Feb 6, 2016

Ontogeny Recapitulates Phylogeny

The name of Ernst Haeckel is inextricably linked to the theory that ontogeny recapitulates phylogeny (ORP). Haeckel was a German biologist, naturalist, and accomplished illustrator, who served as professor of comparative anatomy at the University of Jena for forty-seven years. During that time he discovered, described, and named thousands of plants and animals and was a renowned illustrator of invertebrates and a pioneer in developmental biology, studying the processes by which organisms grow and develop from single-cell zygotes to adulthood.

Haeckel’s theory of ORP was based on concepts originated by the French embryologist Étienne Serres about four decades earlier. In part, Serres proposed that higher animals trace the embryological stages that are analogous to adult stages seen in lower animals. In his Origin of Species, Charles Darwin recognized the importance of embryonic development in understanding evolution, a theory actively supported by Haeckel.

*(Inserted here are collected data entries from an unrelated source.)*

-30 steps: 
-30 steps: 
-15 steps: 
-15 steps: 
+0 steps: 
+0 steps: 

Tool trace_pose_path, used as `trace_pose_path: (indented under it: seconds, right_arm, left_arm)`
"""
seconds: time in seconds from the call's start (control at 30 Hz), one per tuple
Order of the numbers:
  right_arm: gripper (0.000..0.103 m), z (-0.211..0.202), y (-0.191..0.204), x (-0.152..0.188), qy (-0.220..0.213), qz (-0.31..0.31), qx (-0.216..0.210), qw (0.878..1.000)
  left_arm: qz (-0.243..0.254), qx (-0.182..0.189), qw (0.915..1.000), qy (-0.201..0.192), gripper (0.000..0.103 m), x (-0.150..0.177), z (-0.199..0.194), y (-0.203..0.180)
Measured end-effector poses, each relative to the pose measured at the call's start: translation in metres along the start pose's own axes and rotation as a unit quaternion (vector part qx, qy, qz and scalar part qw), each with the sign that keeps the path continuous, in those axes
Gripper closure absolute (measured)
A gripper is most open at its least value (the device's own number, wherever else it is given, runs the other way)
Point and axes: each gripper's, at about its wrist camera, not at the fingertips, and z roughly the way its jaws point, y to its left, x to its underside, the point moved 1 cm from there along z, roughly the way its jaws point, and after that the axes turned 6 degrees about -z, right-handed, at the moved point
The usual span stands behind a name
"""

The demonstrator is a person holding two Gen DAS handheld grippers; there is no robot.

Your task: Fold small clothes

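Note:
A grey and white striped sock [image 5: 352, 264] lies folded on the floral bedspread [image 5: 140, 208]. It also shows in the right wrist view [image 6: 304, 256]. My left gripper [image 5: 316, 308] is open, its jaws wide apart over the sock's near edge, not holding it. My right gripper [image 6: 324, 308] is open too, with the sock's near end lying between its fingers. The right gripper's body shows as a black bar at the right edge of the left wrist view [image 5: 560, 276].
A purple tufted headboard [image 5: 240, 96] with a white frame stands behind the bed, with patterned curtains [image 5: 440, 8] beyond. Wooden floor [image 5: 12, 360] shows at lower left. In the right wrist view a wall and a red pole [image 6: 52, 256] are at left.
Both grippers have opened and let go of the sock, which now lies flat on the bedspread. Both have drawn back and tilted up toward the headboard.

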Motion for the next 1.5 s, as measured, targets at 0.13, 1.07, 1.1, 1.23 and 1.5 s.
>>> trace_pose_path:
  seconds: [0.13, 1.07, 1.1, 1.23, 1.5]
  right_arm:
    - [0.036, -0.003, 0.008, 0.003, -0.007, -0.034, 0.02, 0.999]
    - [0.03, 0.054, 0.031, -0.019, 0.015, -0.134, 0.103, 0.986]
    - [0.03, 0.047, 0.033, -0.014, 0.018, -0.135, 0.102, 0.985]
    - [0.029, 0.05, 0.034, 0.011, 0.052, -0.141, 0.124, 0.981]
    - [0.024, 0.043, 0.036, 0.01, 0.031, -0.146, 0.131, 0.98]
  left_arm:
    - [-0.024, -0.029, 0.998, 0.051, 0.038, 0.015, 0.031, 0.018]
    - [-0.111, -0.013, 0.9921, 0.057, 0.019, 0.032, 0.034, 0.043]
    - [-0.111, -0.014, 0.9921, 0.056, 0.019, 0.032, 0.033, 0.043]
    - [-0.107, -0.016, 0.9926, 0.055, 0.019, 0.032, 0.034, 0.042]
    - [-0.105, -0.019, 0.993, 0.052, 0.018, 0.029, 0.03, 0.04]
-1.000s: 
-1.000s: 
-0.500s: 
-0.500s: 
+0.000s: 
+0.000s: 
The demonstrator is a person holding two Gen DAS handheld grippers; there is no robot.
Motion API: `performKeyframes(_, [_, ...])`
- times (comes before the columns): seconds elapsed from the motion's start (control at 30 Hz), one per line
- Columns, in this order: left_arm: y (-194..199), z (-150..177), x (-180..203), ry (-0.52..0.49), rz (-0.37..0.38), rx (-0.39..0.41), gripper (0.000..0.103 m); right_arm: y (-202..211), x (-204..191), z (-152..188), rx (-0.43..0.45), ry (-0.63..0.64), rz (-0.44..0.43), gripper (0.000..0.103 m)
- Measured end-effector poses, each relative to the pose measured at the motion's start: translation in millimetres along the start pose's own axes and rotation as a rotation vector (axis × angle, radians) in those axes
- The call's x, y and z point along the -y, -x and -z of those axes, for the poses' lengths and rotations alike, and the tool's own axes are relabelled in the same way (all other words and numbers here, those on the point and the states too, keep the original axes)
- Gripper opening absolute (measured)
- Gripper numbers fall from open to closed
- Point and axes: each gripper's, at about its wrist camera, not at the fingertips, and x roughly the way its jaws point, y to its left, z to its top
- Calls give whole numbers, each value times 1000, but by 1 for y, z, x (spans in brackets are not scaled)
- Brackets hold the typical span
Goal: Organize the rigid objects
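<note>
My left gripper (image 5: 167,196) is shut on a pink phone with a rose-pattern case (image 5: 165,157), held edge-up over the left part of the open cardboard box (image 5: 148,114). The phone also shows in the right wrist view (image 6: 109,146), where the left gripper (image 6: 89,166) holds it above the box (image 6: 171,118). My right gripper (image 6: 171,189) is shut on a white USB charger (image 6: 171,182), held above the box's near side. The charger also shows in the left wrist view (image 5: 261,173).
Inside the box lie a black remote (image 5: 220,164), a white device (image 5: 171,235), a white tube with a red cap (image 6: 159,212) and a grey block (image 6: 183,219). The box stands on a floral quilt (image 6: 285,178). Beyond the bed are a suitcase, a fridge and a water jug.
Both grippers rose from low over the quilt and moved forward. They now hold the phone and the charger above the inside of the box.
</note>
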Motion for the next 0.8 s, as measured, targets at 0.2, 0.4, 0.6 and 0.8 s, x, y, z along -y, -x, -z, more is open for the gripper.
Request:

Ernst Haeckel used drawings such as this, tracing the development of Asteroidea (common starfish), in his 1904 book, Art Forms of Nature, to support his theory that ontogeny recapitulates phylogeny.

After studying the embryos of a number of species, in particular chicks and humans, in 1866 Haeckel proposed ORP—also called the recapitulation theory and the biogenic law—stating that the development of embryos of every species (ontogeny) fully repeats the evolutionary development of that species (phylogeny). He drew direct comparisons between slits and arches seen in the neck of developing human and chick embryos and the gill slits and gill arches in adult fish, leading to his conclusion that all three have a common ancestry. Similarly, in advanced stages of human embryonic development, a tail is present that is lost prior to birth.


To support his theory, Haeckel created drawings of embryos of different species, depicting their progression from the earlier to the later stages of development and the evolvement from their similarity to diversity. These drawings, emphasizing the similarities between early stages of different species, were criticized as being oversimplified, grossly exaggerated, and inaccurate. While elements of his theory are true, ORP as proposed has been discredited and is now rejected by modern biologists. Nevertheless, many of us may have used biology textbooks that cite ORP or, more commonly, used reproductions of Haeckel’s drawings of embryos as evidence to support the theory of evolution.